• [Assigned task]:
From the line with "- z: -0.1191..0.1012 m" through the line with "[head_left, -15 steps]", inclusive, return each line of the data below exactly and leave the rest out.

• [Data section]:
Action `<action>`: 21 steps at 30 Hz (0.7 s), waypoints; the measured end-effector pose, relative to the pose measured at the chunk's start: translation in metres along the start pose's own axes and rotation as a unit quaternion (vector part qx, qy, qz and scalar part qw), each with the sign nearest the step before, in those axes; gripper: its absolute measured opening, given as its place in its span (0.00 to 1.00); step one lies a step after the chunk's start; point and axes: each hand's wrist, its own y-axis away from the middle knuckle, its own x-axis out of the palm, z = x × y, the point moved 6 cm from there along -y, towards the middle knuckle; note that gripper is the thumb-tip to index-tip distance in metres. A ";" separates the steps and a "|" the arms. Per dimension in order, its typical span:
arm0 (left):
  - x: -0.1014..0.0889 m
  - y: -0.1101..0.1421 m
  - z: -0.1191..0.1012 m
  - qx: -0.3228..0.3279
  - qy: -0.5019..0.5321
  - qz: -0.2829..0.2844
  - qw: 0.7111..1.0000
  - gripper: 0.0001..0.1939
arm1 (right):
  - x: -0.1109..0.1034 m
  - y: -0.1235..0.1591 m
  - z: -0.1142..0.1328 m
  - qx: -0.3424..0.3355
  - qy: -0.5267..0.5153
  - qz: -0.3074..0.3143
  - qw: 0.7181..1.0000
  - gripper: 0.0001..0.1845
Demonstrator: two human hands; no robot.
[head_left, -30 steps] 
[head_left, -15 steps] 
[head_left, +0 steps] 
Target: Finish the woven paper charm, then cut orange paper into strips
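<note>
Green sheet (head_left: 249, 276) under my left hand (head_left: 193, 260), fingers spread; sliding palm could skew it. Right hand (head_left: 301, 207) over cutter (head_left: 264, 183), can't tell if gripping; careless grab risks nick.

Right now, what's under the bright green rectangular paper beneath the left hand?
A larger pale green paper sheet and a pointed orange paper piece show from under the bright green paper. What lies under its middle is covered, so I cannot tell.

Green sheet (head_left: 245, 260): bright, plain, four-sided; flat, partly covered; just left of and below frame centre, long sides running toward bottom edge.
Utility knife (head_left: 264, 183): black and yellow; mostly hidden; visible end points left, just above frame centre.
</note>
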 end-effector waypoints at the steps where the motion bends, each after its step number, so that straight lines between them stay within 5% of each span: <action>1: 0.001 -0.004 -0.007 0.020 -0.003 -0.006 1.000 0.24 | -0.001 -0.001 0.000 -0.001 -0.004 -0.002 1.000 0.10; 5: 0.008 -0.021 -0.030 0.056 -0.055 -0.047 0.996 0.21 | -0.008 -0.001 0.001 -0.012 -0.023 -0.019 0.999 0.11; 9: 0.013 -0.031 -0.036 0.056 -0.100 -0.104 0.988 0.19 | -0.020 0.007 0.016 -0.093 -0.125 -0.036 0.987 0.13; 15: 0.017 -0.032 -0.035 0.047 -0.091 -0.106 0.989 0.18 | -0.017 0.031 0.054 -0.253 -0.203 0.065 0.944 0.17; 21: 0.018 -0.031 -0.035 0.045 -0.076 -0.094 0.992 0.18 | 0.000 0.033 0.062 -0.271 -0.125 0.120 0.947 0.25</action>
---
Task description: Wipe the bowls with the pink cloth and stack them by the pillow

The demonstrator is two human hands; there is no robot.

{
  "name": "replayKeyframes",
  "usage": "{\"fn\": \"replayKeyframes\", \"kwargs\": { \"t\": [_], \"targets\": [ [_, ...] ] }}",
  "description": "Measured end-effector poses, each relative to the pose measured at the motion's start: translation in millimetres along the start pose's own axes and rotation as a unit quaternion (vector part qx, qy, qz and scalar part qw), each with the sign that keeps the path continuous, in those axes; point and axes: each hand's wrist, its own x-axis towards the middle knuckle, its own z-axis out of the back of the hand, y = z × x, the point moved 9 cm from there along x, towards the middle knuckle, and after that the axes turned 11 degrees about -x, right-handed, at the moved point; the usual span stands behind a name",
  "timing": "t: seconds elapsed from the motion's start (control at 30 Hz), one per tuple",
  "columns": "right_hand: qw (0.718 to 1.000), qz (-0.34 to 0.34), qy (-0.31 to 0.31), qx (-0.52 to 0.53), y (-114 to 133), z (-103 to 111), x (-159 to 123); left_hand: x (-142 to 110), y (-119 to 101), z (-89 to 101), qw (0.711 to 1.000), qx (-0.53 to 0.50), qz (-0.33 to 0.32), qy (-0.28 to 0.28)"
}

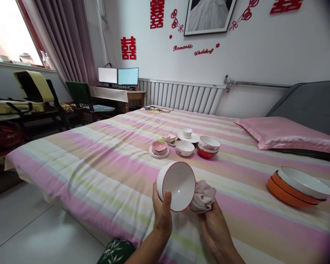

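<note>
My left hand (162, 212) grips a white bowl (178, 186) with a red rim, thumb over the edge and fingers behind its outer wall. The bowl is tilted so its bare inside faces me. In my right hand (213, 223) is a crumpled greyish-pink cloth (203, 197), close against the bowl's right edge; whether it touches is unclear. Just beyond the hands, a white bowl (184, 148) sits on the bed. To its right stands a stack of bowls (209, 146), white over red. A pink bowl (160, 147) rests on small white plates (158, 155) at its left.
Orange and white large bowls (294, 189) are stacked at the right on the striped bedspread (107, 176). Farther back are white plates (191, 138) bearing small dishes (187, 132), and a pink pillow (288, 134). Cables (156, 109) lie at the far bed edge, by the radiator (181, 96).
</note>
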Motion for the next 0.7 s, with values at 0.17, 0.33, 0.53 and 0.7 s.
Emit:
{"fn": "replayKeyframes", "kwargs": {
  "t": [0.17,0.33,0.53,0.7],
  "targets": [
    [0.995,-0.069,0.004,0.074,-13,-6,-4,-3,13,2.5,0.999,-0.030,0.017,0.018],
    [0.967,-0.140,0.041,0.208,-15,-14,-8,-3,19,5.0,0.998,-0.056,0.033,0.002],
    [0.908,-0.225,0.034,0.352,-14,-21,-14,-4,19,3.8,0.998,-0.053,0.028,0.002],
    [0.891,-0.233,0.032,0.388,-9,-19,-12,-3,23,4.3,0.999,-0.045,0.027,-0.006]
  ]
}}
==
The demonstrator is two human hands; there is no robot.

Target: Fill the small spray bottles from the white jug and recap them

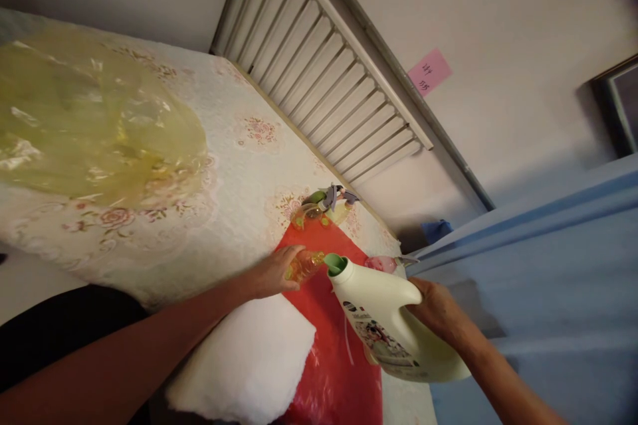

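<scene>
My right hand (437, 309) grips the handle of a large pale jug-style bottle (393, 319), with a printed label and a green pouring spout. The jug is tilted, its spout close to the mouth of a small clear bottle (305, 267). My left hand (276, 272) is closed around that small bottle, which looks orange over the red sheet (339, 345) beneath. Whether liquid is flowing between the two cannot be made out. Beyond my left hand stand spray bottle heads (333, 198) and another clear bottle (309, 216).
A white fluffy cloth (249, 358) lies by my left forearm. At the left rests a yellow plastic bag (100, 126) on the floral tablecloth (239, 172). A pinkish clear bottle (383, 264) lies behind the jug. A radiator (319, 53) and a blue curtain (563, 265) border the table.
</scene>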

• [Completed exercise]:
  - z: -0.1191..0.1012 m
  - qx: -0.3228..0.3279
  - qy: -0.5019..0.5321
  - qz: -0.2829..0.2844
  - qw: 0.7111..1.0000
  - gripper: 0.0001..0.1939
arm1 (right):
  - x: -0.1109..0.1034 m
  - y: -0.1235..0.1591 m
  - z: -0.1142..0.1328 m
  - qx: -0.3424..0.3355
  - qy: -0.5267..0.5153
  - qz: -0.3074..0.3143
  - qw: 0.7181..1.0000
  - gripper: 0.0001..0.1845
Demonstrator: two human hands; no robot.
[head_left, -30 steps] 
[head_left, -15 steps] 

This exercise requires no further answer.